Freeport’s Earnings Show Strength Beyond Grasberg

Freeport’s Q1 2026 earnings report was solid but mixed. EPS of $0.57 beat expectations of $0.47, while revenue of $6.23 billion missed forecasts of $6.4 billion.

On a year-over-year basis the picture looks stronger: revenue rose from $5.7 billion in Q1 2025 to about $6.2 billion, and adjusted EBITDA increased from $1.9 billion to $2.5 billion.

For investors, this indicates that while Grasberg still matters, the rest of Freeport’s portfolio remains productive. That suggests Grasberg’s recovery should provide incremental earnings growth rather than growth already fully priced into FCX.

Indonesia Agreement Removes a Key Overhang

Another positive for the long-term case is reduced political uncertainty in Indonesia.
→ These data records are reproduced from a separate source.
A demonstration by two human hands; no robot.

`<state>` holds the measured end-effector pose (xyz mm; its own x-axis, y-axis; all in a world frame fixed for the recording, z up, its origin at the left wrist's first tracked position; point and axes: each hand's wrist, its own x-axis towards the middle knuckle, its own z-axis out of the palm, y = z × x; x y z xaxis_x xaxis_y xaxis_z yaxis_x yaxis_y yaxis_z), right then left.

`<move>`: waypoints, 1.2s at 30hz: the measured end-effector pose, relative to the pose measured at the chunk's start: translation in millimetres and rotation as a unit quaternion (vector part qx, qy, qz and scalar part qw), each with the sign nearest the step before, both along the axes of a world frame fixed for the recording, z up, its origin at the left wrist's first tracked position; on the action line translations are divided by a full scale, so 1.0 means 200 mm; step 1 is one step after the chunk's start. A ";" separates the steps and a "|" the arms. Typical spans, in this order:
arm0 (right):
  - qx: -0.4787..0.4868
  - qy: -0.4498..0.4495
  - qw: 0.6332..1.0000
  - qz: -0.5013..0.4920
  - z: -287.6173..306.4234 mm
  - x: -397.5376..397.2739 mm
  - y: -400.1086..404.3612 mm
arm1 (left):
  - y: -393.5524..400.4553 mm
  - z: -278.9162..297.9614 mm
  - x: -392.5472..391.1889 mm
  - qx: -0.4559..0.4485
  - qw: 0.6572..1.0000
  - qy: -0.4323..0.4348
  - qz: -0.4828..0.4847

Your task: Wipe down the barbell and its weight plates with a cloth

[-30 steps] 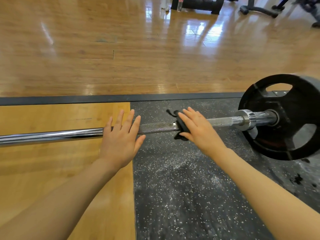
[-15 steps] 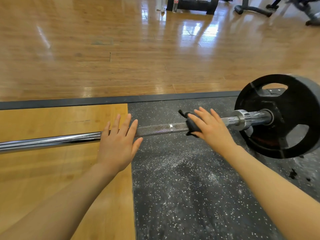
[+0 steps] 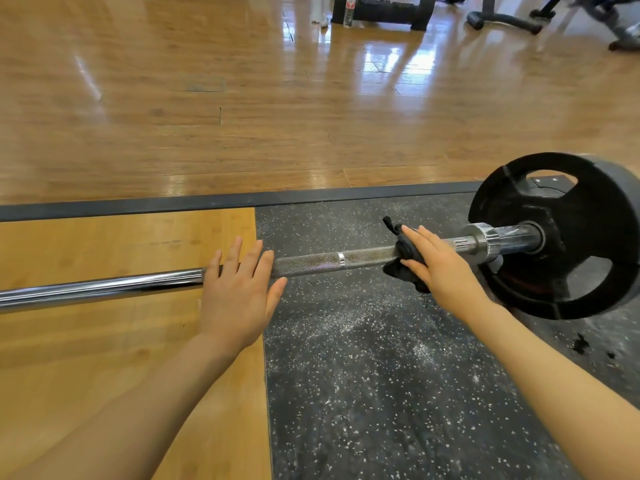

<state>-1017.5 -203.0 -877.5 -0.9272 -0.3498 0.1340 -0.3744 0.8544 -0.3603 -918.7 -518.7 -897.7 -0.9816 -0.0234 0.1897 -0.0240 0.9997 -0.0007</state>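
Where the smooth chrome stretch of the barbell [image 3: 104,289] enters from the left edge, it lies low across a yellow wooden platform panel [image 3: 86,341], running rightward and slightly away from the camera. The left hand [image 3: 239,292] lies flat on top of the bar just where the chrome gives way to the knurled grip, fingers straight and a little spread, thumb out to the right, grasping nothing. Right of that hand the knurled section crosses onto the black speckled rubber mat [image 3: 381,393], which carries a pale dusting of white powder near the bar, and a narrow smooth ring interrupts the knurling about midway between the two hands. Further right, the right hand [image 3: 440,268] presses a dark cloth [image 3: 405,261] against the bar with its fingers extended over it; the cloth bunches around the shaft and hangs just below it, with a corner sticking up behind the fingers. Just beyond this hand sits the shiny collar and sleeve [image 3: 498,240], and at the far right the black weight plate [image 3: 568,237] stands upright on the mat, its cut-out grip holes showing. Behind everything, glossy wood flooring [image 3: 311,116] stretches back to some dark gym equipment [image 3: 384,12] at the top.
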 end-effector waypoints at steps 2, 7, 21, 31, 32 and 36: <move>-0.005 -0.007 1.000 -0.006 0.01 0.03 0.00 | 0.01 0.01 0.02 0.003 1.000 0.000 0.000; -0.006 -0.005 1.000 -0.003 0.03 0.11 0.03 | 0.03 0.01 0.07 0.007 1.000 0.002 -0.005; -0.045 -0.036 0.998 -0.020 0.04 0.39 0.06 | 0.12 0.01 0.34 0.003 1.000 -0.013 -0.017; -0.041 -0.022 0.999 -0.023 -0.01 0.60 0.11 | 0.18 -0.07 0.58 0.001 0.999 0.000 -0.037; -0.038 -0.013 0.999 -0.022 -0.02 0.62 0.12 | 0.18 -0.08 0.60 0.000 0.999 0.007 -0.039; -0.013 0.038 0.999 -0.008 -0.04 0.71 0.16 | 0.20 -0.13 0.68 -0.002 0.999 0.022 -0.050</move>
<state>-875.3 -171.5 -884.7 -0.9194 -0.3307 0.2129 -0.3880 0.8510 -0.3539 -782.1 -479.5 -924.7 -0.9697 0.0741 0.2327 0.0751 0.9972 -0.0049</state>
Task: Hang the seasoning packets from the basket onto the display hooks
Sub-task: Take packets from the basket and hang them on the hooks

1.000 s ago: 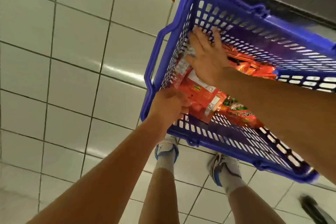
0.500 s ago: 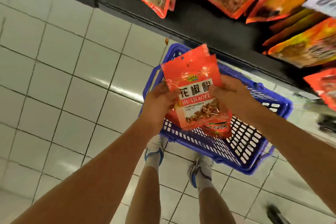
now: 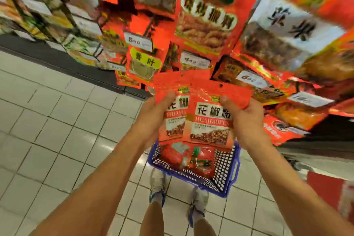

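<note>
I hold two red seasoning packets (image 3: 207,119) fanned side by side in front of me. My left hand (image 3: 153,115) grips the left packet's edge and my right hand (image 3: 243,119) grips the right packet's upper corner. Each packet has a small hang hole near its top. Below them on the floor stands the blue basket (image 3: 229,166), with more red packets (image 3: 188,157) lying inside. Just above my hands hang rows of red packets on the display hooks (image 3: 193,59), with white price tags at the hook ends. The hooks themselves are mostly hidden by the packets.
The display rack fills the top and right of the view, its packets (image 3: 206,15) close to my head. A dark shelf base (image 3: 63,59) runs along the white tiled floor (image 3: 57,130). My feet (image 3: 157,188) stand right behind the basket.
Both hands came out of the basket with packets and rose toward the hanging display. My view tilted up from the basket to the rack. The packets are now fanned apart into two.
</note>
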Motion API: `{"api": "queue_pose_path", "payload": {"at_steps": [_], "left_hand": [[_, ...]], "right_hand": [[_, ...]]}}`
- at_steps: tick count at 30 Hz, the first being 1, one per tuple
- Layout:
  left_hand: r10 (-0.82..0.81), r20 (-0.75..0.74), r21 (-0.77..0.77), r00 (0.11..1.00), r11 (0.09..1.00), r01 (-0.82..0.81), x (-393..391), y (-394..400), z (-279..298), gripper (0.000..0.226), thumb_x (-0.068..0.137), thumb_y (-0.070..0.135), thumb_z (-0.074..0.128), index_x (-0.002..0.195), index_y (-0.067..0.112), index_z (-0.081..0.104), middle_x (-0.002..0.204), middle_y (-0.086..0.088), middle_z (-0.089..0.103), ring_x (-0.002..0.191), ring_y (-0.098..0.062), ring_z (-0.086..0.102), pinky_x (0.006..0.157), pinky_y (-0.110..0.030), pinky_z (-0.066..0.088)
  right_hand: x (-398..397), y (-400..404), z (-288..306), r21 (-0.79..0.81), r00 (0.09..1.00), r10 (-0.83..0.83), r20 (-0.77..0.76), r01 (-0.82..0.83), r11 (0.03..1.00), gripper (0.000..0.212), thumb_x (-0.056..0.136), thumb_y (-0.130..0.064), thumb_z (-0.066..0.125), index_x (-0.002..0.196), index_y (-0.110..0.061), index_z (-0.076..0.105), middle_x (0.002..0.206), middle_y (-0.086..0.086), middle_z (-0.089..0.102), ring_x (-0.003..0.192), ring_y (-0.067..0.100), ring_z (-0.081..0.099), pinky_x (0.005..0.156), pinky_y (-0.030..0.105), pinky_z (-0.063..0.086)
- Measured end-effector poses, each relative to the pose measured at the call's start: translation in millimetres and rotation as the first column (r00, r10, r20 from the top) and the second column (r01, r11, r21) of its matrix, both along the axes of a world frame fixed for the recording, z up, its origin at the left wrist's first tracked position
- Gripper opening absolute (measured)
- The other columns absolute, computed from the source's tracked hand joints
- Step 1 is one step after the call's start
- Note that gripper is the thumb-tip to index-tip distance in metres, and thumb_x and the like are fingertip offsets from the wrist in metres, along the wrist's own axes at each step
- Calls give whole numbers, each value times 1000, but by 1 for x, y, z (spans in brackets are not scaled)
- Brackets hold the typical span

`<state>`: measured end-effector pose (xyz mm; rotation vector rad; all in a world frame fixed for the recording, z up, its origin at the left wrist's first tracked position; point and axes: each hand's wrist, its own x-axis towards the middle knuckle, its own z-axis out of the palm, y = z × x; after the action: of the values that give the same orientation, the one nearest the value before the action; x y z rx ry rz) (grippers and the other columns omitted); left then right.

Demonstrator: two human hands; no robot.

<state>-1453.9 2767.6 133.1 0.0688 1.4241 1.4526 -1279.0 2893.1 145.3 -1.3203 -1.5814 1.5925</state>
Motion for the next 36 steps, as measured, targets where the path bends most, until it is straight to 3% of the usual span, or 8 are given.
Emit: {"api": "queue_pose_path", "payload": {"at_steps": [3, 7, 9, 11, 17, 22, 28, 36], "left_hand": [[-42, -83, 102, 996, 994, 50, -25, 8, 92, 13, 91, 19, 64, 88, 17, 77, 85, -6, 78, 74, -20, 74, 74, -42, 61], [-31, -188, 236, 982, 969, 76, -42, 26, 214, 18, 90, 24, 64, 100, 10, 70, 80, -5, 76, 64, -15, 73, 56, -29, 58], [-38, -267, 320, 963, 939, 126, -41, 36, 272, 21, 94, 30, 61, 88, 21, 79, 81, -1, 78, 68, -14, 75, 57, -30, 59], [-25, -352, 372, 936, 913, 164, -39, 46, 328, 29, 99, 32, 58, 81, 34, 81, 82, 2, 79, 71, -14, 75, 59, -31, 60], [65, -500, 478, 864, 852, 213, -46, 75, 451, 21, 97, 23, 63, 81, 19, 77, 81, -4, 78, 71, -20, 75, 72, -40, 61], [79, -537, 522, 840, 814, 257, -40, 94, 509, 21, 95, 28, 67, 78, 30, 79, 86, -9, 79, 77, -26, 76, 81, -50, 60], [90, -559, 538, 824, 796, 277, -19, 117, 531, 18, 97, 31, 66, 92, 16, 75, 92, -13, 79, 82, -29, 76, 75, -43, 61], [97, -616, 535, 781, 780, 325, -14, 128, 539, 16, 98, 31, 64, 93, 17, 71, 83, -6, 79, 72, -20, 76, 57, -28, 58]], "right_hand": [[4, 9, 100, 133, 997, -23, -73, 32, 991, 6, 81, -23, 76, 77, -28, 77, 74, -10, 74, 68, 10, 67, 66, 30, 57], [2, 19, 232, 331, 980, -106, -169, 158, 930, 12, 86, -35, 70, 77, -41, 75, 70, -22, 72, 65, -5, 65, 68, 24, 54], [3, 26, 288, 395, 958, -137, -253, 231, 889, 10, 87, -30, 72, 77, -32, 73, 73, -16, 74, 70, 2, 68, 71, 32, 58], [7, 33, 341, 428, 919, -159, -362, 315, 847, 16, 90, -18, 73, 75, -21, 67, 66, -18, 71, 61, -2, 64, 61, 24, 55], [28, 71, 457, 502, 888, -180, -424, 396, 769, 15, 87, -17, 75, 73, -18, 70, 67, -9, 72, 65, 10, 65, 64, 28, 55], [21, 97, 526, 613, 905, -170, -391, 393, 685, 19, 89, -39, 72, 75, -26, 70, 73, -23, 74, 64, -6, 68, 55, 13, 49], [-9, 128, 567, 583, 908, -196, -371, 392, 712, 19, 81, -39, 73, 69, -25, 70, 73, -5, 75, 77, 21, 75, 77, 46, 60], [-24, 133, 585, 563, 898, -280, -339, 432, 705, 23, 78, -39, 73, 67, -20, 70, 66, -5, 74, 70, 21, 74, 67, 43, 59]]}}
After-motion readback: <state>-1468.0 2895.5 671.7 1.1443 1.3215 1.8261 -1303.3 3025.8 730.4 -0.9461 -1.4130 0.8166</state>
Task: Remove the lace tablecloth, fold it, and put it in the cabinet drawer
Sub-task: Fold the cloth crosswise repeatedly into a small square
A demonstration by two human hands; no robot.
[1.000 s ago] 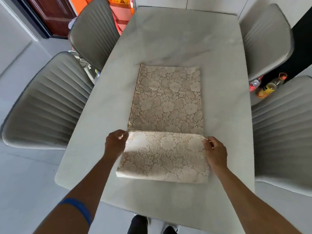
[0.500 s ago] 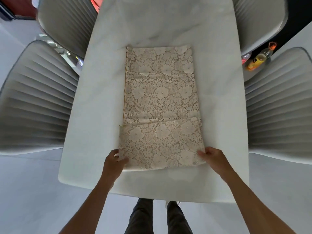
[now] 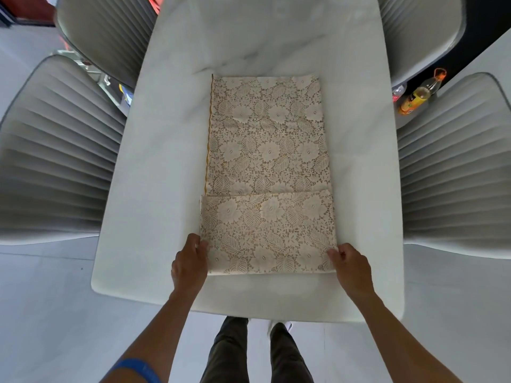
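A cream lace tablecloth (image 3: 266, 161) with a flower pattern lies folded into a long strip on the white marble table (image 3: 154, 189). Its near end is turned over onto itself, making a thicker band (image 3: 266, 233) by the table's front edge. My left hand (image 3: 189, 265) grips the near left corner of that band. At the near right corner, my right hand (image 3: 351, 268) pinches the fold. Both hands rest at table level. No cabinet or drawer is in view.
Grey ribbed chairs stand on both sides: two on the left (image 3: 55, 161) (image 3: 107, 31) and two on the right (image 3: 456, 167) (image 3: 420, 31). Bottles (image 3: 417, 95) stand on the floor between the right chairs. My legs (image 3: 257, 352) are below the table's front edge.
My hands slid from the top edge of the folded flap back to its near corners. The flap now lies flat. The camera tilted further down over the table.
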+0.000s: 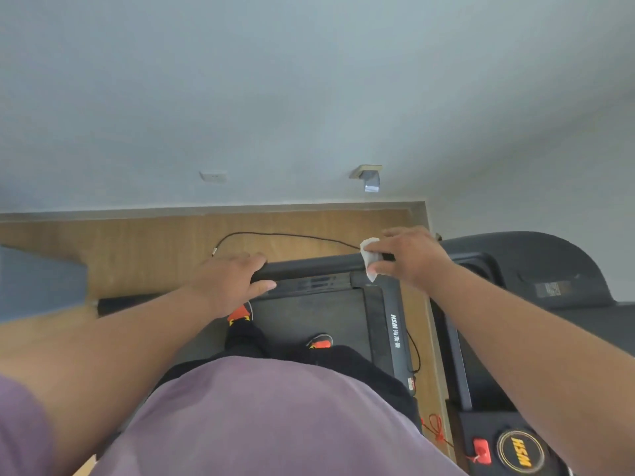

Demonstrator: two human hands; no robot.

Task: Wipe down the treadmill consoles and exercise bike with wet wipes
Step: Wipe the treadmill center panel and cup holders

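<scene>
I stand on a black treadmill [309, 314] and look down over its black handlebar [319, 264]. My right hand [409, 255] grips the bar's right part with a white wet wipe [370, 259] wrapped between palm and bar. My left hand [233, 280] rests over the bar further left, fingers laid across it and thumb below. Both my feet in orange and black shoes stand on the belt. A second treadmill [536, 269] stands to the right, its console [515, 448] with a round gold logo at the lower right.
A black cable [275, 235] lies on the wooden floor [154, 249] ahead of the bar. The grey wall [309, 97] carries a white socket [213, 176]. A grey block [37, 283] stands at the left. A red safety cord [436, 429] hangs near the second console.
</scene>
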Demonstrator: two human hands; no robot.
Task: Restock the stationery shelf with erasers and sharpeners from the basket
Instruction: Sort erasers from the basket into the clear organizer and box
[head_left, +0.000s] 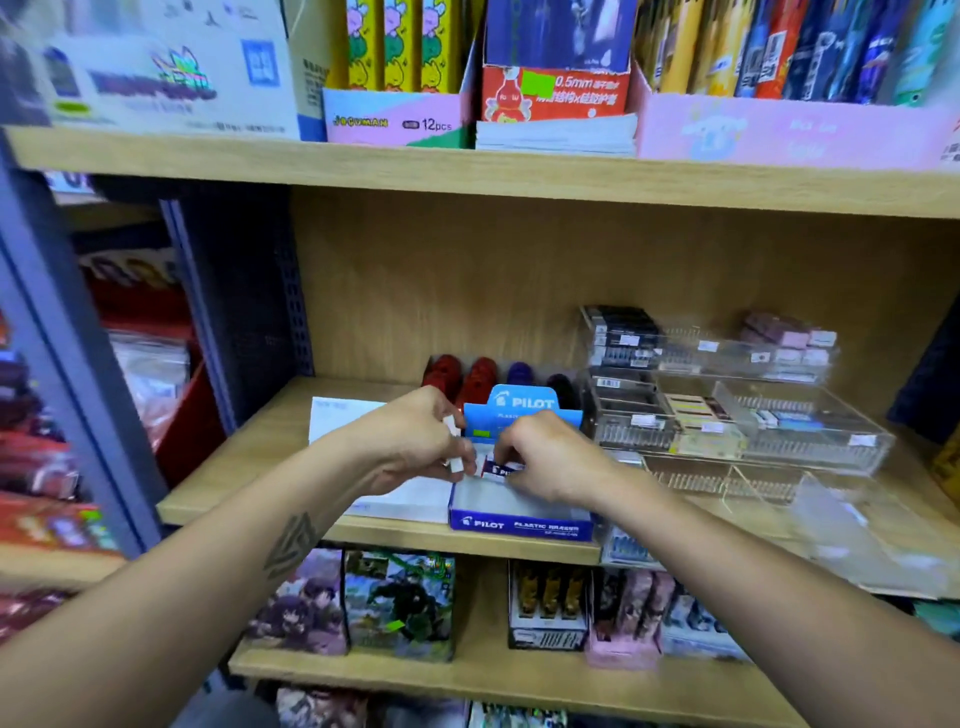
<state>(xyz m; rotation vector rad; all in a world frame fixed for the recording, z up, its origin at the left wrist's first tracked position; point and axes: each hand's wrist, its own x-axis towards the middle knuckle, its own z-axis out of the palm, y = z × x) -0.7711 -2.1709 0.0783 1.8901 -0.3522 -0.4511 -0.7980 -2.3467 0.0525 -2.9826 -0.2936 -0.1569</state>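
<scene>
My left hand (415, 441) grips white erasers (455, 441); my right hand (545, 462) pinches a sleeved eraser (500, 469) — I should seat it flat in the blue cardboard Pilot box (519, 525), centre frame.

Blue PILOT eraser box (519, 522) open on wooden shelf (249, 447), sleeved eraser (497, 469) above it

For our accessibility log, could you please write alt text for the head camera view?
Over a blue Pilot eraser display box on a wooden shelf, the left hand holds white erasers while the right hand sets a blue-sleeved eraser inside.
</scene>
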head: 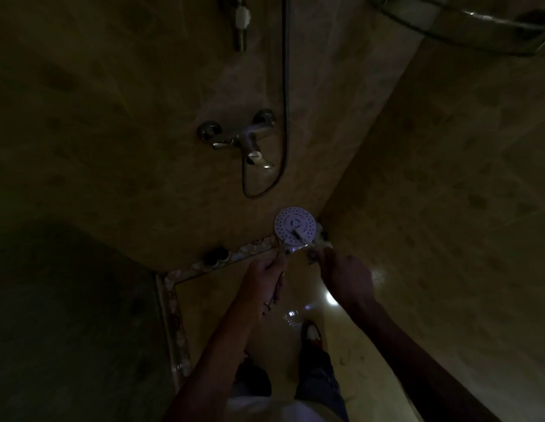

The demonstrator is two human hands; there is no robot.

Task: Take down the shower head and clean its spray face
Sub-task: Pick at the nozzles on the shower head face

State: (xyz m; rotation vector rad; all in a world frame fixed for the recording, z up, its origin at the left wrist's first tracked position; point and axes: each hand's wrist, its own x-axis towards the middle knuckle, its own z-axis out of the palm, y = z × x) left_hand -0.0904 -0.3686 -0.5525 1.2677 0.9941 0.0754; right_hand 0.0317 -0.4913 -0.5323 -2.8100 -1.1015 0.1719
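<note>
The scene is very dark. A round white shower head [295,225] with rings of small dark holes faces up toward me, off its wall mount. My left hand [262,277] grips its handle just below the disc. My right hand [345,274] is closed on a thin tool [298,236] whose tip rests on the lower part of the spray face; what kind of tool it is I cannot tell. The hose [284,117] runs up the wall and loops back under the tap.
A chrome mixer tap [239,137] juts from the tiled wall above the hands. The empty wall bracket [241,16] sits at the top. A pebble-trimmed ledge [173,296] borders the wet floor at left. My feet [310,333] stand below.
</note>
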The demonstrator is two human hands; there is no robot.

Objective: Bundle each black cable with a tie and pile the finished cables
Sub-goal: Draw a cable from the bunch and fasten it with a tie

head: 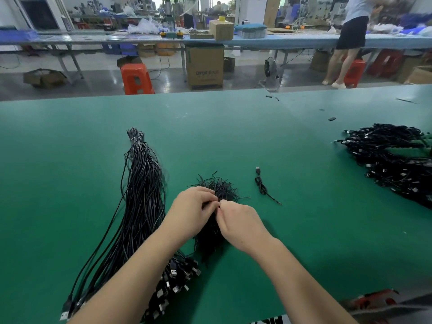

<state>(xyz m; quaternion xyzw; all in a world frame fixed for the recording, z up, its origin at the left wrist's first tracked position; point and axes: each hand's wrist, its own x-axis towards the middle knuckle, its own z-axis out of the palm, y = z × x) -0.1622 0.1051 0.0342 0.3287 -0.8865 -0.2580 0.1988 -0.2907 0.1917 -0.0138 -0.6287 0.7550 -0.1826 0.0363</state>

In February Freeport signed a memorandum of understanding with the Indonesian government that extends operating clarity in the Grasberg district beyond the 2041 expiration. Under the deal Freeport retains its current 48.76% stake in PT Freeport Indonesia through 2041, then transfers an additional 12% to the government at no cost, leaving it with roughly 37% from 2042 onward. That long-sought clarity removes a significant overhang on the stock and strengthens the long-term production story.

Is the Post-Earnings Sell-Off a Buying Opportunity?

In the weeks leading up to earnings analysts were mostly bullish on FCX. Many new price targets exceed the consensus target of $65.66, and 18 of the 22 analysts tracked on MarketBeat rate the stock a Buy.

Institutions continue to add to positions, and analysts are forecasting roughly 35% earnings growth over the next 12 months. That makes the company’s forward price-to-earnings (P/E) ratio of about 24x look attractive.

FCX has a pattern of post-earnings drops, so this could be history repeating — especially for a stock that remains up more than 64% over the past 12 months even after this pullback.

That said, the sell-off looks overdone. A decent—but not outstanding—report arriving on a broadly weak market day likely exaggerated the move, creating a potential setup for patient investors. The downside risk: FCX could test roughly $52, near its 150-day simple moving average.

The post-earnings decline occurred on high volume, indicating conviction behind the selling.

FCX followed a similar path in September/October 2025, crossing below the 150-day SMA before recovering. A drop to the 150-day SMA from current levels would imply another roughly 15% decline, which is not unusual for commodity-levered names.

However, the 150-day SMA is still sloping upward, suggesting the underlying trend remains constructive — as do copper prices. If FCX can hold support near its 50-day SMA, the stock could work its way back toward the current consensus price target.